» Aim of the task
Where in the listing does the string "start" appear? Copy every line that holds it.
* * * * * * * * *
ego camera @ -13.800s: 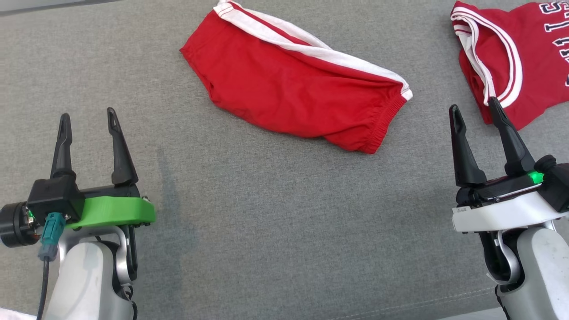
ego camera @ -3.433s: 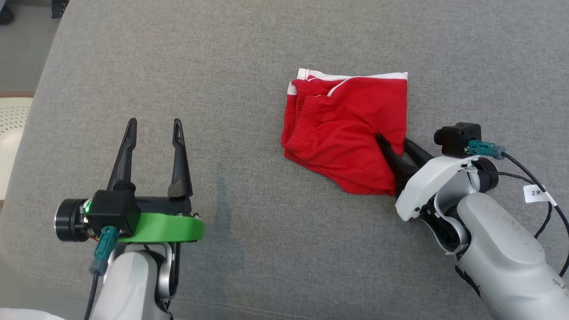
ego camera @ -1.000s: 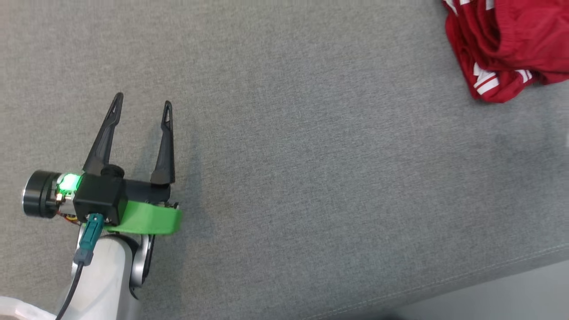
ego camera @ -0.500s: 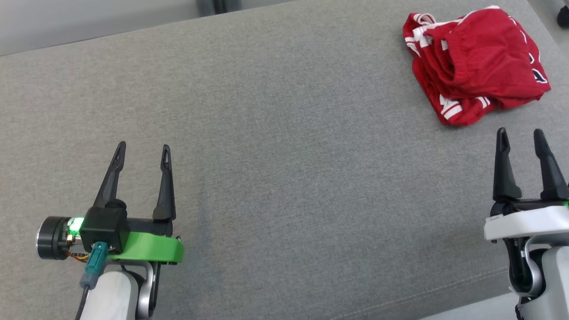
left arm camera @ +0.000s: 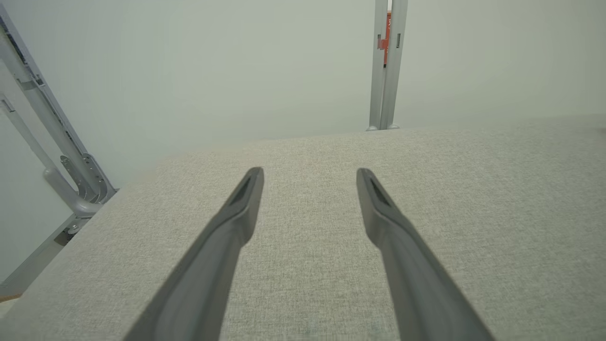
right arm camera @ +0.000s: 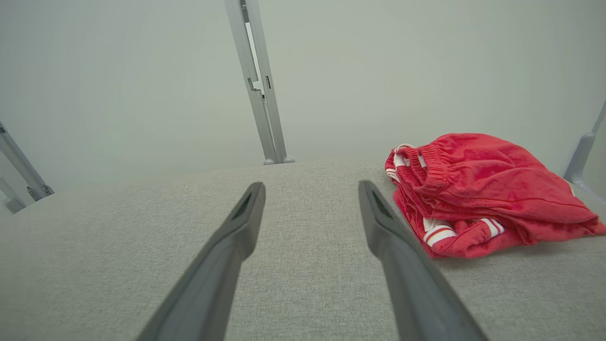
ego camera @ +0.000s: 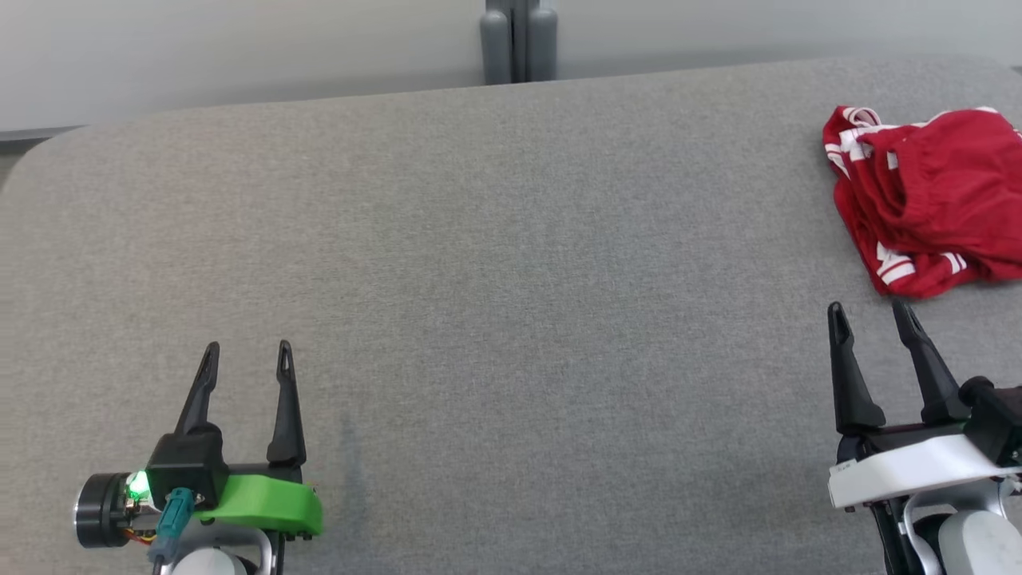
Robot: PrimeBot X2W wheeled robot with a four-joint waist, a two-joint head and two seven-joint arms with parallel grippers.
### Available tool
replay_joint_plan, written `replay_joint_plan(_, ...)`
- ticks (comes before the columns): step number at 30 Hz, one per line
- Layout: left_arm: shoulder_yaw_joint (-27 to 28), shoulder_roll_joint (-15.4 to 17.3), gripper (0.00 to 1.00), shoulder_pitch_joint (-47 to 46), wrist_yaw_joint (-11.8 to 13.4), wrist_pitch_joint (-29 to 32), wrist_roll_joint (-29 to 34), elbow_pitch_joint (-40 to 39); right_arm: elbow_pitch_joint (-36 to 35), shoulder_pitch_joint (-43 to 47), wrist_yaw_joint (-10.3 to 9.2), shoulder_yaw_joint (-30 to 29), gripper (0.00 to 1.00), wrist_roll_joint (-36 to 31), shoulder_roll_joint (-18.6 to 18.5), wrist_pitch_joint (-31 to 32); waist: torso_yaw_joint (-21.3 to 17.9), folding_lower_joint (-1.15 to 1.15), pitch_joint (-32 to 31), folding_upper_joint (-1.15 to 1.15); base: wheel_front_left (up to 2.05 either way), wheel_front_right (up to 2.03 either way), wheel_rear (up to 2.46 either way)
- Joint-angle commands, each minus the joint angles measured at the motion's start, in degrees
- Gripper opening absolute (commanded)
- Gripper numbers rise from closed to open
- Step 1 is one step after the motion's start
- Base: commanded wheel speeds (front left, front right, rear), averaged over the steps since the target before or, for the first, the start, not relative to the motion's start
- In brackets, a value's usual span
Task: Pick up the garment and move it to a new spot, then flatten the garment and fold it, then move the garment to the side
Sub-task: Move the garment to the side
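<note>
Head view showed the grey cushion bare across its left and middle. The red shorts lay at its far right, doubled over with the elastic waistband showing, on top of another red garment with white-striped trim. By that placement the pick-up, the flattening, the fold and the move to the side all looked finished. The fold read as loose and rumpled rather than crisp, though, and I judged that little or nothing was left beyond parking the arms.

At the lower left, the left gripper sat low over the cushion with its fingers pointing toward the far edge. They were spread wide with nothing between them, and the left wrist view confirmed bare fabric in the gap. At the lower right, the right gripper mirrored that pose, equally wide and empty. Its tips stopped just short of the pile without touching it, and the shorts lay ahead and to the right of its right finger.
</note>
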Motion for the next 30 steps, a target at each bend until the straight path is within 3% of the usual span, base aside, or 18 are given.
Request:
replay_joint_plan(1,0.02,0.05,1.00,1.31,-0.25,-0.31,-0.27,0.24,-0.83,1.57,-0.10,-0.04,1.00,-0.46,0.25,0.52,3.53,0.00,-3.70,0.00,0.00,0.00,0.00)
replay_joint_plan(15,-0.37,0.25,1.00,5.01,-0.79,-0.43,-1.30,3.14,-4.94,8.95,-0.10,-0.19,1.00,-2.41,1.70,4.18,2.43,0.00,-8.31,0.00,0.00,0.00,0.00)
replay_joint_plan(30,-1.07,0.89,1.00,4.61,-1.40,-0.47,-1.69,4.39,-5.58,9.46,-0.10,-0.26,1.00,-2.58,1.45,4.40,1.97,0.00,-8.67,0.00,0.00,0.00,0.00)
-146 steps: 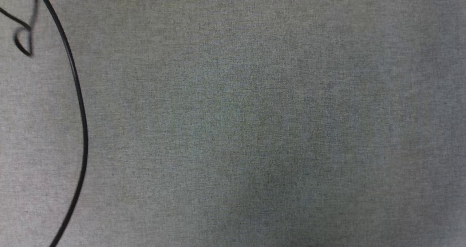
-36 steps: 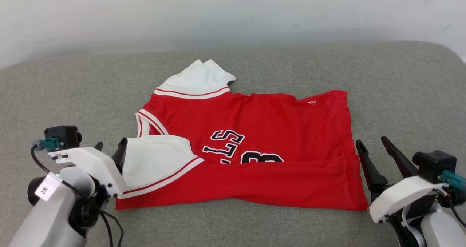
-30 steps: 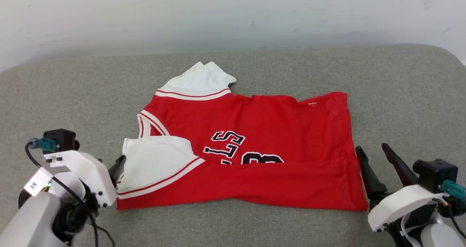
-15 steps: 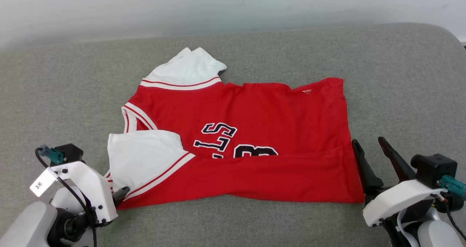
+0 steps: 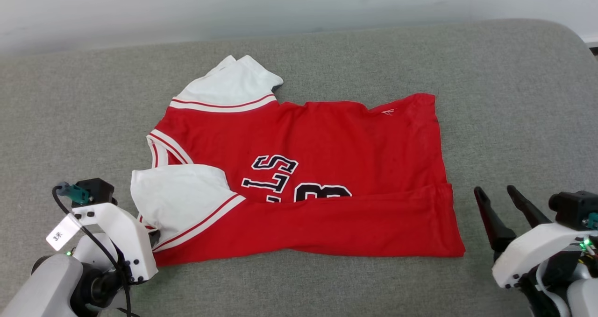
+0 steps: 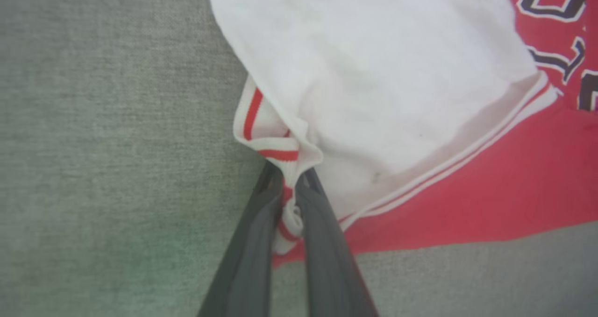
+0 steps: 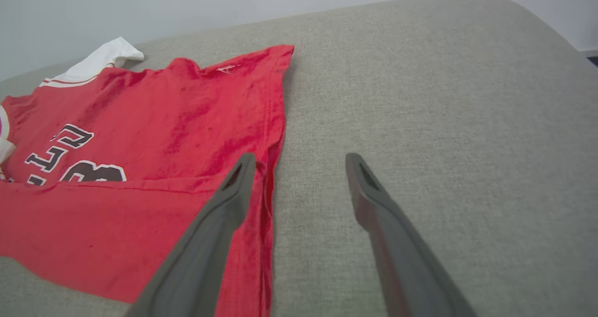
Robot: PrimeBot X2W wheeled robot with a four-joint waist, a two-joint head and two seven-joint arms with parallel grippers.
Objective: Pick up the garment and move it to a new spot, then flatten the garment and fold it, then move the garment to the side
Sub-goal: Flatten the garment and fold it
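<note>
Garment: the garment [image 5: 327,167] is lying mostly flat on the grey padded surface [image 5: 514,97], with its neck end toward the robot's left and its near edge doubled over.
Handling: it is looking light, limp and quick to drape. A pinch at a trimmed corner is likely gripping better than one in the loose middle.
Left gripper: the left gripper [image 6: 289,200] is reaching in low from the near left, jaws pinching the striped trim [image 6: 275,154] under the near sleeve [image 5: 182,195].
Right gripper: the right gripper [image 7: 301,160] is hovering just beside the hem edge, jaws spread and holding nothing.
</note>
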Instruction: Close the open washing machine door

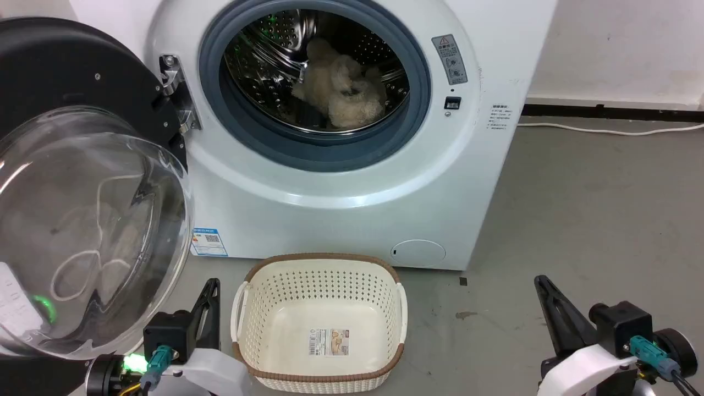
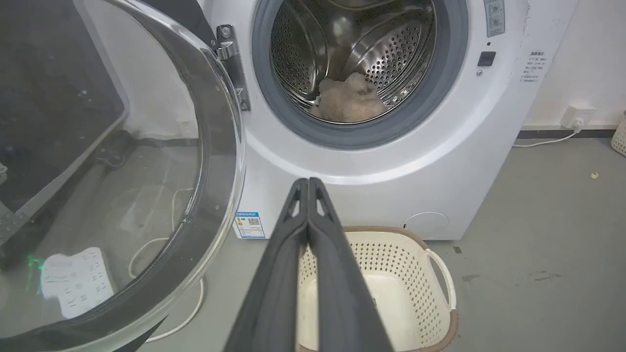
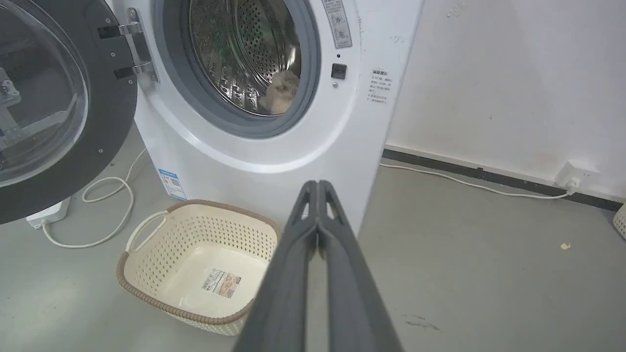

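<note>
At the far left of the head view, the washing machine door [image 1: 93, 181] runs off the left and bottom edges, so its free edge is cut off. Through its clear bowl a white cable [image 3: 112, 195] and the floor [image 1: 577, 220] look warped and dim. Deep in the drum opening [image 1: 313, 71] lies a pale fluffy bundle [image 1: 341, 88]; what it is cannot be made out.

The left gripper [image 2: 308, 183] sits low, just right of the bowl's lower rim, with its two fingers pressed together and nothing between them. A cream perforated basket [image 1: 322, 257] stands on the floor directly before the washing machine [image 1: 341, 198], between the two grippers and near the door's lower edge. To the right of the basket the grey floor lies bare up to the wall. The right gripper [image 3: 318, 185] is there, well apart from the machine, its fingers likewise closed tip to tip and holding nothing.

The door stands upright, swung wide on the metal hinge [image 1: 176, 93] at the left side of the opening. Its black-rimmed inner face and bulging glass turn out toward the robot.
</note>
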Available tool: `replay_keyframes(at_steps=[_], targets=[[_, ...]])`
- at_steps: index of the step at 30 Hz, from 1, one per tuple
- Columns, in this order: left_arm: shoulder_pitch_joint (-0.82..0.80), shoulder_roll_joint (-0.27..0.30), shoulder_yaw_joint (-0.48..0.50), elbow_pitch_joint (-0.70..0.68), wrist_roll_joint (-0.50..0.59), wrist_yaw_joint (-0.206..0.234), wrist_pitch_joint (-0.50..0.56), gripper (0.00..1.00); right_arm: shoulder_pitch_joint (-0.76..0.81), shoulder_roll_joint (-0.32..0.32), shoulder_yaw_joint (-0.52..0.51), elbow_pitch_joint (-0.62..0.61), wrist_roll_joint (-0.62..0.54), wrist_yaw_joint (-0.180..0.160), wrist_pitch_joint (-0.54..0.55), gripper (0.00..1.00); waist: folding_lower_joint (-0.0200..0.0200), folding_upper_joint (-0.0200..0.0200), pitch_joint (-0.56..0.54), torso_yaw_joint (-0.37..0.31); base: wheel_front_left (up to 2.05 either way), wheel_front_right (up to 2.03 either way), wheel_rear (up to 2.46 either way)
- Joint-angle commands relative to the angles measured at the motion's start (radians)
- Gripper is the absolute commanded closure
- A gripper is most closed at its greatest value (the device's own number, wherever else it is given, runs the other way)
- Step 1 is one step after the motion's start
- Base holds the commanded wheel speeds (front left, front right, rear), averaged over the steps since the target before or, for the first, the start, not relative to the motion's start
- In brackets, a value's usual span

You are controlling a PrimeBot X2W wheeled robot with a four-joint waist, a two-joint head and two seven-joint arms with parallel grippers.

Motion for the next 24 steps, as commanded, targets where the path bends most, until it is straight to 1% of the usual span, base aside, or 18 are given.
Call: replay_keyframes(at_steps=[1, 24], targets=[[-0.015, 0.000, 0.001, -0.004, 0.002, 0.003, 0.000, 1.00, -0.012, 0.005, 0.000, -0.005, -0.006, 0.001, 0.000, 1.00, 0.0000, 0.0000, 0.000, 0.000, 0.00, 0.00, 0.00], [-0.015, 0.000, 0.001, -0.004, 0.002, 0.003, 0.000, 1.00, -0.012, 0.005, 0.000, -0.005, -0.006, 0.001, 0.000, 1.00, 0.0000, 0.0000, 0.000, 0.000, 0.00, 0.00, 0.00]])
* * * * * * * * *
» Solution to the exercise
- Joint-angle commands, each minus the joint angles measured at the motion's start, in degrees
- Step 1 is one step after the motion's start
- Base: commanded wheel speeds (front left, front right, rear), averaged over the steps since the target before or, for the first, the start, not relative to the motion's start
- Joint-angle commands relative to the angles measured at the motion's start (radians)
- Step 1 is one step after the motion's start
- Base holds the commanded wheel speeds (front left, front right, rear), averaged over the steps since the target before or, for the first, the start, not relative to the motion's start

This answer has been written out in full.